Ian Silk, CEO of AustralianSuper, the country’s largest fund with $140 billion under management, said the commission had been unbalanced in its approach to dealing with super.
“I had thought that when it concentrated on Nulis [NAB’s super operation] for almost half the super fortnight”, it would have used that as an example of what was happening with the industry generally, Mr Silk said.
But the commission report focused on NAB, and the result was the replacement of chair Ken Henry and CEO Andrew Thorburn.
“I’m very surprised the final report singled out NAB in the way it did,” Mr Silk said. “NAB were not outliers in their behaviour,” he said.
Regulators had been shown to be ineffective in doing their jobs but appeared to be toughening up following the commission’s focus on their shortcomings.
“Heaven help us if they don’t step up to the plate now,” Mr Silk said. Despite the commission’s exposure of bank misconduct, “we haven’t seen many changes in personnel,” Mr Silk said.
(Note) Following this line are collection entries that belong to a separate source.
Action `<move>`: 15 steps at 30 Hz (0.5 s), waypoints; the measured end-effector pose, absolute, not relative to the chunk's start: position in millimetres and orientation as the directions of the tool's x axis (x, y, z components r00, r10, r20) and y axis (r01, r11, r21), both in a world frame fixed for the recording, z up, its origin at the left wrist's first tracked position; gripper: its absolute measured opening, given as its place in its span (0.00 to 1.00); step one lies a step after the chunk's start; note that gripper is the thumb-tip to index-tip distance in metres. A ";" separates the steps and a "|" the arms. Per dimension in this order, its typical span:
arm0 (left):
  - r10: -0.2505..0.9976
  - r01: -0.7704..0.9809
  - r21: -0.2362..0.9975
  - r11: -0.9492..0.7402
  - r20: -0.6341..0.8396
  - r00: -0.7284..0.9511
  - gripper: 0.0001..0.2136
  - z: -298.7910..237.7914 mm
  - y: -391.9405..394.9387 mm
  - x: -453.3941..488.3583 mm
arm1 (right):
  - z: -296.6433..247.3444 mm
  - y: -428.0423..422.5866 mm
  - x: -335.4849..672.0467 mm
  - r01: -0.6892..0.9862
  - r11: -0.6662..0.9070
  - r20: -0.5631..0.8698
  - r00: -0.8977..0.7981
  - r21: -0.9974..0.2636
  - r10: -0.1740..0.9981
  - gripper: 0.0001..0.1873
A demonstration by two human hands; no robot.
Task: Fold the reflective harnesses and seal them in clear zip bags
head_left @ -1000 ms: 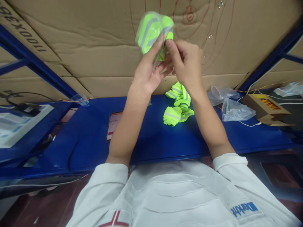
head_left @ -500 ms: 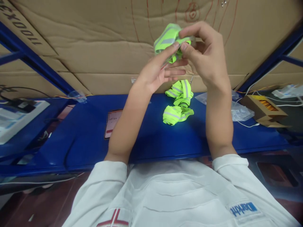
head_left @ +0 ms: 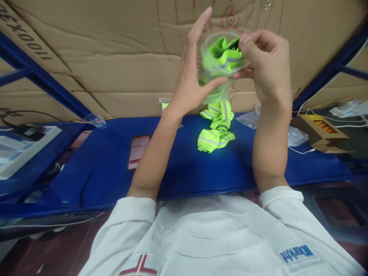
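Both my hands are raised in front of a cardboard wall. Between them is a clear plastic bag point(head_left: 214, 78) with a folded neon-green reflective band point(head_left: 222, 57) inside. My left hand point(head_left: 194, 80) has its thumb pressed on the bag's lower side and its fingers stretched upward behind it. My right hand point(head_left: 266, 65) pinches the bag's upper edge between thumb and forefinger. Below them, a pile of loose green reflective bands point(head_left: 217, 128) lies on the blue workbench point(head_left: 184, 168).
A phone point(head_left: 135, 151) lies face up on the bench, left of my left forearm. Empty clear bags point(head_left: 293, 134) and a small cardboard box point(head_left: 320, 132) with orange contents sit at the right. White trays point(head_left: 20, 147) and cables are at the far left.
The bagged band has turned so the bag's mouth faces me. My left fingers have straightened upward, and my right hand has shifted its pinch to the bag's top edge.
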State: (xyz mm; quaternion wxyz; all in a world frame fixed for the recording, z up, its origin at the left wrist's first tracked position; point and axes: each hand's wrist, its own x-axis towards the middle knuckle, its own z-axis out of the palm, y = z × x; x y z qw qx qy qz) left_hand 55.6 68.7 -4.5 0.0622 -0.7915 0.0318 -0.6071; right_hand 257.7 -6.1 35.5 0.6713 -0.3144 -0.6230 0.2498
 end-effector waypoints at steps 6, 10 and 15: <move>0.015 -0.128 0.036 -0.991 0.987 0.161 0.30 -17.2 98.0 63.4 | 34.1 -18.1 247.3 0.273 0.597 0.632 0.055 -0.755 0.773 0.21; 0.089 -0.138 0.122 -0.983 0.972 0.218 0.27 -15.1 78.0 56.2 | 36.3 -17.5 260.9 0.330 0.596 0.643 0.043 -0.732 0.765 0.16; 0.342 -0.295 0.384 -0.875 0.921 0.185 0.16 -14.2 50.7 58.3 | 41.0 -26.3 291.7 0.429 0.834 0.762 -0.390 -0.347 0.517 0.10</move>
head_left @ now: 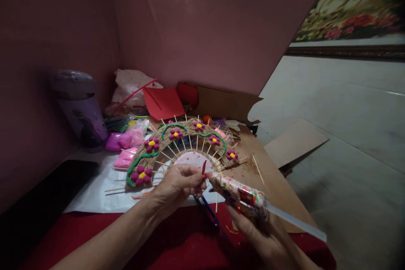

Ferguson told the conference by video-link that several things surprised her about the commission process. One was the extent to which the regulators deferred to the banking industry, and another was the “massive scale” of the misconduct by financial institutions.
“It wasn’t just a few bad apples, it was systemic,” she said.
Professor Fels described the terms of reference of the commission as being “narrow”. He compared it to the Productivity Commission’s report into superannuation, which was “all about policy”.
He also said he did not favour using the Future Fund as a default superannuation fund to take workers’ contributions. That would result in competition issues because the fund did not operate on an equal footing with pooled funds, he said.